Where two AND.FA gates are connected horizontally as shown in FIG. 15iv, the first carry variable c₁ is a repeated variable i.e. is also present in the second pair of plaquettes as (c₁, c₂). If we call c₂ the output carry variable of the second AND.FA gate—whose value is encoded in its corresponding carry qubit—the triple (c₁), (c₂) and (c₁, c₂) allows the introduction of a further parity constraint, namely a 3-body Hamiltonian acting on the carry qubits (c₁), (c₂) of the respective cubes and on the qubit (c₁, c₂) of one of the cubes [see FIG. 15iv].

Further, adding a carry qubit to each cube and adding the corresponding 3-body parity constraint described above allows solving the cases a), c) and d) as well.

As regards case c), following the labeling in FIG. 15v, the variable s₁ denotes the sum output of a first AND.FA gate that also serves as the sum input of a second AND.FA gate. To enforce this gate interconnection, a 4-body parity constraint (product of Z operators) acts on the two carry qubits (c₁) and (c₃) and on the primary qubits labeled with (c₁, s₁) and (s₁, c₃) both in the top layer. This constraint is indicated in FIG. 15v by a quadrangle.

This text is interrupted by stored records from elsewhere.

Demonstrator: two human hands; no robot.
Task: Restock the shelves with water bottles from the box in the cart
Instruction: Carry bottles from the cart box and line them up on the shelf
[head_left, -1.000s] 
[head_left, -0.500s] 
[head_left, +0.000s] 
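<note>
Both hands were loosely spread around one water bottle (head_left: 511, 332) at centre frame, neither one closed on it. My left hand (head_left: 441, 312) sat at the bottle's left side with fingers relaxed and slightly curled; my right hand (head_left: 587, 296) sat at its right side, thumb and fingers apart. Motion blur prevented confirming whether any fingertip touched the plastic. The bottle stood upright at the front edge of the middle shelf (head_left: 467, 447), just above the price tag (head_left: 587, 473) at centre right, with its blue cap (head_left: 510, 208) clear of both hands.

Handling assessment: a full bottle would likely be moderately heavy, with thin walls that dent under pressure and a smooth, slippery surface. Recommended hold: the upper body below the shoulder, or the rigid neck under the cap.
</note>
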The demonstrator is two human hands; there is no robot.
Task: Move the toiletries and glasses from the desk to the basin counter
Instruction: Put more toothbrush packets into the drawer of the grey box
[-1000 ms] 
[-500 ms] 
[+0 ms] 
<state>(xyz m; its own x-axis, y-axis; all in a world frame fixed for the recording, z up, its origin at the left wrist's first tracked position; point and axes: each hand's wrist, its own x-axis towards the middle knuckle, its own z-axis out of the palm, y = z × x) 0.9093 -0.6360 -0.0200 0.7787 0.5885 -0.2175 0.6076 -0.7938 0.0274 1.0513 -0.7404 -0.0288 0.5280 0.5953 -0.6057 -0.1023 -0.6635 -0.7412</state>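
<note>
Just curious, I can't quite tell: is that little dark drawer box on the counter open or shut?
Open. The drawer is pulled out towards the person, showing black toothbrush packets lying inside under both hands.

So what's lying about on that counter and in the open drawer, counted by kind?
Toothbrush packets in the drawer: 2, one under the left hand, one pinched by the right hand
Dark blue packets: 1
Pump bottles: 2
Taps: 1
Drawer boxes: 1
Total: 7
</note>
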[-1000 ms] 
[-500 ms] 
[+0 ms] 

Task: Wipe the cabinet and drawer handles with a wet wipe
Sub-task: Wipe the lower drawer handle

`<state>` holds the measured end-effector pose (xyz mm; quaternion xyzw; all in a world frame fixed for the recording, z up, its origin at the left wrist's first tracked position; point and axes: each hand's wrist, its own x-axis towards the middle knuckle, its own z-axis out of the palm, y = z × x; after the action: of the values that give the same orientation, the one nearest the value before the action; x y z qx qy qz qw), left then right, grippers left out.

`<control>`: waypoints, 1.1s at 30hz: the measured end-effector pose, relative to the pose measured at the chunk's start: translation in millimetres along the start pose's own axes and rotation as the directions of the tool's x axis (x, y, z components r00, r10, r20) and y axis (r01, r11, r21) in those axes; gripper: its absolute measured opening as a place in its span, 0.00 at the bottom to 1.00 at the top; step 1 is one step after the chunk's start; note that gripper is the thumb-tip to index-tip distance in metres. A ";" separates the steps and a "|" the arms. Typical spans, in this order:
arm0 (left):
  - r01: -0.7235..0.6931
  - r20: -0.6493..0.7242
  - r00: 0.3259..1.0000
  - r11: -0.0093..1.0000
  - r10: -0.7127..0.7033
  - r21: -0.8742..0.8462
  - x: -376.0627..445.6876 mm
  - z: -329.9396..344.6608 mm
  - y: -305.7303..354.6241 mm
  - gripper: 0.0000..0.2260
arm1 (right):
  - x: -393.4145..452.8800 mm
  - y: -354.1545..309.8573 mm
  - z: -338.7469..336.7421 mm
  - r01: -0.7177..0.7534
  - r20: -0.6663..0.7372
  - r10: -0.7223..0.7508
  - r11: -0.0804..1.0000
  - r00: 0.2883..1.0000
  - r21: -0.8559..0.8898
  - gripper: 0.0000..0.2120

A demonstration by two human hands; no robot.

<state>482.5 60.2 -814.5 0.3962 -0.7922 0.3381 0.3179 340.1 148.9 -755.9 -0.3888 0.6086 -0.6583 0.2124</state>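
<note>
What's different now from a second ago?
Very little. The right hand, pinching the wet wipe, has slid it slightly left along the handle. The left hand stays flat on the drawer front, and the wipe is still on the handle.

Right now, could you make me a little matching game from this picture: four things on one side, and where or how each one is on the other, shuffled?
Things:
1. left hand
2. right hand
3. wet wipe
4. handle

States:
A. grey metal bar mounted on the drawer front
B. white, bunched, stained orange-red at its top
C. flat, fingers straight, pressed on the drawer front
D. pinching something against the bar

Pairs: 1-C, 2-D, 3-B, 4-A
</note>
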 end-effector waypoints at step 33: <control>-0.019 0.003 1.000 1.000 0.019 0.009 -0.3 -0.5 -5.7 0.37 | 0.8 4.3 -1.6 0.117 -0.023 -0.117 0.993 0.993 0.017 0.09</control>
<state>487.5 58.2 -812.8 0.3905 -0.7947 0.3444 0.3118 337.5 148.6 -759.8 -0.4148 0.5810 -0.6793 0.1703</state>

The cases a) and d) are boundary cases, related to the first row of AND gates or the leftmost diagonal of AND.FA gates. FIG. 15vi) illustrates case a). The sum output of an AND gate is directly accessible as there exists a qubit labeled (s₁) in the plaquette of four qubits associated with the AND gate (see FIG. 15i). As shown in FIG. 15vi, this sum output is connected to the sum input of an AND.FA gate. If the corresponding carry output variable is denoted with c₃ we can construct a parity constraint (product of Z operators) acting on the qubits (s₁), (s₁, c₃) and (c₃) as shown in FIG. 15vi. The case d) deals with an overflow to be carried onto the next column, when there is no partial sum yet and we want to add the carry to p_k·q₁₊₁ with another AND.FA unit as shown in FIG. 15vii. Since, the carry output of the first FA gate, denoted by cs, is identified with the sum input of the next gate, this variable appears in both involved Hamiltonians. Hence, the local subsystem associated with the second AND.FA gate includes a qubit (cs, c₃) which, according to the Hamiltonian H_AND.FA corresponds to the combination (s, c′). With this, there is another independent parity constraint (product of Z operators) acting on the qubits (cs), (cs, c₃) and (c₃).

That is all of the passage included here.